Calha-nos a versão feminina e hospitalar da A-Team. As três enfermeiras perfumam o quarto de boa disposição. Pergunto o porquê de se chamarem Equipa A? Dizem-me que é por serem a equipa do Amor, Alegria e Amizade. E ali leram a sina da Maria, mesmo antes de ela saltar cá para fora. Começou por parecer preguiçosa a moça. A AV recebia incentivos e elogios de todo o lado – “Assim mesmo! Força! Lá em baixo, isso! Boa!” – mas nada de Maria cá fora. O tempo passa e a Equipa A resolve chamar o médico de serviço. Surge um homem de cabelo encaracolado e ar bonacheirão, acompanhado de mais um obstetra e dois jovens internos. Toma conta da ocorrência e pede para o pai sair por um momento. Do lado de fora, porta fechada, os segundos eternizam-se. Envelheci séculos até me mandarem reentrar.
Rejuvenesço assim que vejo as mãos do obstetra-parideiro a retirarem a Maria para este mundo exterior. O sangue, desta vez, não me incomoda. Sou novamente uma criança quando a ouço chorar pela primeira vez. E quase deixo de ter existência física quando pousam a Maria ao colo da mãe. Apetece-me abraçar toda a gente mas já só consigo fixar, entre uma ou outra lágrima, uns olhinhos pequeninos fechados junto ao peito de uma mãe de olhos exaustos mas imensamente felizes.
O médico de cabelos encaracolados divide o tempo entre assegurar-se que tanto mãe como bebé estão bem. Exibe um sorriso glorioso por ter contribuído para trazer mais uma vida, enquanto o colega cose a ex-grávida. Explica todos os quês e porquês. A Maria não saia por ter o cordão em volta do pescoço. Houve necessidade de ventosa e “impunha-se” realizar cortes para auxiliar a saída. E já fora do centro nevrálgico das urgências, o médico ainda gasta um pouco do precioso tempo para dar explicações ao tio da Maria e dar-lhe os parabéns pelo óptimo comportamento dos pais.
No quarto, o espaço amplo concentra-se no corpo de um ser com menos de meio metro, nascido às 12 horas e 25 minutos. E somos três que lá cabemos, num abraço comum que contém em simultâneo todas as palavras belas que existem e as que estão por ser inventadas.

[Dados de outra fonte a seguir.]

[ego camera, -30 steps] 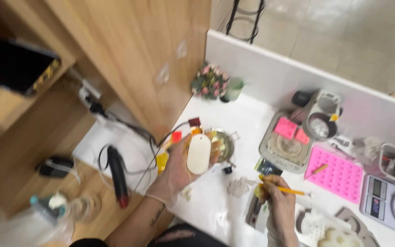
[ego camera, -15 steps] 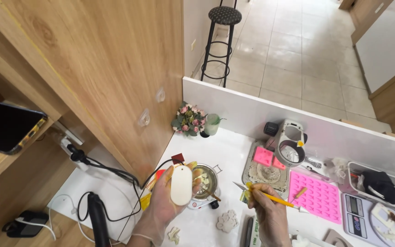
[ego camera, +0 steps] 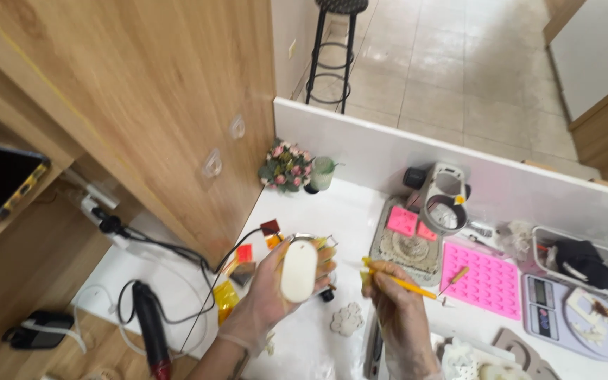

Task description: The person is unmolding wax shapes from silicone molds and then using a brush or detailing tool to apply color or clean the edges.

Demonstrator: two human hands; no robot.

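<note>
My left hand (ego camera: 267, 292) holds a white oval piece (ego camera: 299, 271) upright above the white table (ego camera: 332, 211). My right hand (ego camera: 397, 309) grips a thin yellow-handled tool (ego camera: 399, 281), its tip pointing right toward a pink mould mat (ego camera: 488, 281). Behind the oval piece sits a small metal cup (ego camera: 316, 243) among red, orange and yellow bits. A small white flower-shaped cast (ego camera: 347, 319) lies on the table between my hands.
A grey round mat (ego camera: 406, 250) with pink squares, a grey cup holder (ego camera: 448, 197), a digital scale (ego camera: 571, 317) and a tray (ego camera: 585, 257) stand to the right. A small flower pot (ego camera: 287, 165) sits by the wooden panel. Black cables and a dark tool (ego camera: 150, 327) lie left.
The view has tilted up and away, showing more floor and a stool. My left hand still holds the oval piece, and my right hand with the yellow tool has come closer to it.
</note>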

sexta-feira, 17 de julho de 2009

CRIANCICE PATENTEADA #3:
MORDES OU NÃO MORDES?


Problema: O raça do miúdo não mastiga bem a comida.
Solução: Contador electrónico de dentadas
Curiosidade: o sensor Kami-Kami emite som a cada 30 dentadas.
Efeito colateral: desgaste do esmalte dentário após várias corridas de 180 dentadas em menos de 30 segundos.

ESPIÕES NO BLOGUE


Ontem deitei-me desconfiado de que a Maria tem um espião qualquer a informá-la sobre o que se passa neste blogue. É que mal abordo aqui um assunto de forma positiva, ela apressa-se a mostrar que nem sempre é assim. “Olhe que não, olhe que não”, diz ela de soslaio. Vejamos. Fez birra para dormitar antes do jantar. Fez birra para comer a sopa e deixou quase tudo (só conseguimos enfiar a papaia pela goela abaixo). E à meia-noite estava com um ataque de energia tal que, de tanto agitar os braços, parecia um coelhinho-tambor com pilhas novas.
Foi parar ao chão da sala para gastar a bateria com os brinquedos. Lá se cansou e foi para o carrinho, até adormecer embalada pelo movimento para a frente e para trás e a sonoridade dos concertos de Brandeburgo do Bach que o pai já deita pelos ouvidos (mas tem sido o que resulta melhor). Era uma da manhã e ela dormia com um sorriso malicioso que parecia significar “Com que então noites santas, hein?”. E isto tudo ainda sem gatinhar ou andar...
Por isso... hoje não vou dizer nada de bom sobre a Maria. Assim pode ser que à noite seja o mesmo anjinho que foi hoje de manhã. Er... anjinho, não, enganei-me, uma verdadeira pestinha que acordou sorridente, bebeu o leite todo, brincou com os fumos do vaporizador, não refilou demasiado com a sempre desgastante troca de fralda e de roupa, e entrou para o elevador a palrar ao ritmo do assobio do pai. Um autêntico desastre, filha!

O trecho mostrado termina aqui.